What you have to do ▸ Copy the data exactly; pictures stay out of the copy.
══ Collected data ══
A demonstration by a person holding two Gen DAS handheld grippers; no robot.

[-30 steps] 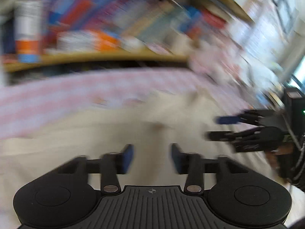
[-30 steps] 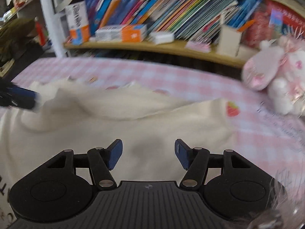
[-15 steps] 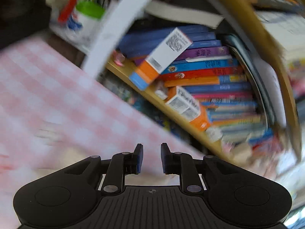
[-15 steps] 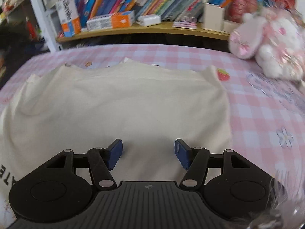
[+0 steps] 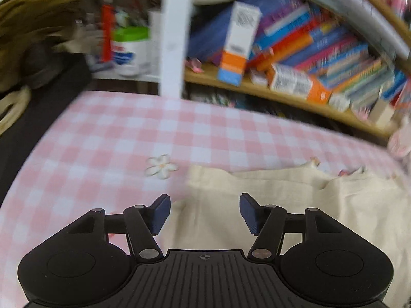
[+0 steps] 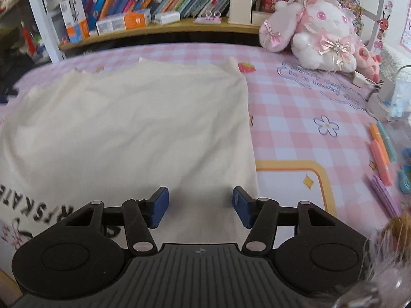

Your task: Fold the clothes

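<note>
lying flat on the pink checked cloth [image 6: 295, 107], one cream garment [image 6: 128, 128] fills most of the right wrist view. its left part runs out of frame, and the black lettering [image 6: 28, 205] printed on it near the bottom left is blurred and cut off, so the word cannot be read. the right gripper [image 6: 200, 206] hangs over the garment's near right part; its jaws have just been closing a little, yet the two blue pads stand apart with only flat fabric below and nothing pinched, so it is released. farther right, one white and pink plush rabbit [image 6: 321, 28] sits at the back, and several pens [image 6: 380, 154] lie at the right edge, too crowded to count. a furry brown blur at the bottom right corner cannot be identified.

the left wrist view is smeared by motion. at its far left a dark mass is unreadable, then a white post [image 5: 174, 33] and a wooden shelf [image 5: 282, 95] of books [image 5: 321, 48] whose titles and number cannot be made out. one white flower print [image 5: 160, 166] shows on the cloth. the left gripper [image 5: 204, 213] hovers at the garment's far left corner; its jaws have just been opening, pads well apart, nothing between them, released. the garment's right part is cut off here.
</note>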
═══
Answer to this exercise ▸
A demonstration by a person holding two Gen DAS handheld grippers; no robot.

[-30 steps] 
[-30 steps] 
[-15 steps] 
[-15 steps] 
[+0 steps] 
[+0 steps] 

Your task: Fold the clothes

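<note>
lying flat on the pink checked cloth [image 6: 295, 107], one cream garment [image 6: 128, 128] fills most of the right wrist view. its left part runs out of frame, and the black lettering [image 6: 28, 205] printed on it near the bottom left is blurred and cut off, so the word cannot be read. the right gripper [image 6: 200, 206] hangs over the garment's near right part; its jaws have just been closing a little, yet the two blue pads stand apart with only flat fabric below and nothing pinched, so it is released. farther right, one white and pink plush rabbit [image 6: 321, 28] sits at the back, and several pens [image 6: 380, 154] lie at the right edge, too crowded to count. a furry brown blur at the bottom right corner cannot be identified.

the left wrist view is smeared by motion. at its far left a dark mass is unreadable, then a white post [image 5: 174, 33] and a wooden shelf [image 5: 282, 95] of books [image 5: 321, 48] whose titles and number cannot be made out. one white flower print [image 5: 160, 166] shows on the cloth. the left gripper [image 5: 204, 213] hovers at the garment's far left corner; its jaws have just been opening, pads well apart, nothing between them, released. the garment's right part is cut off here.
</note>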

The exercise is finished and nothing remains.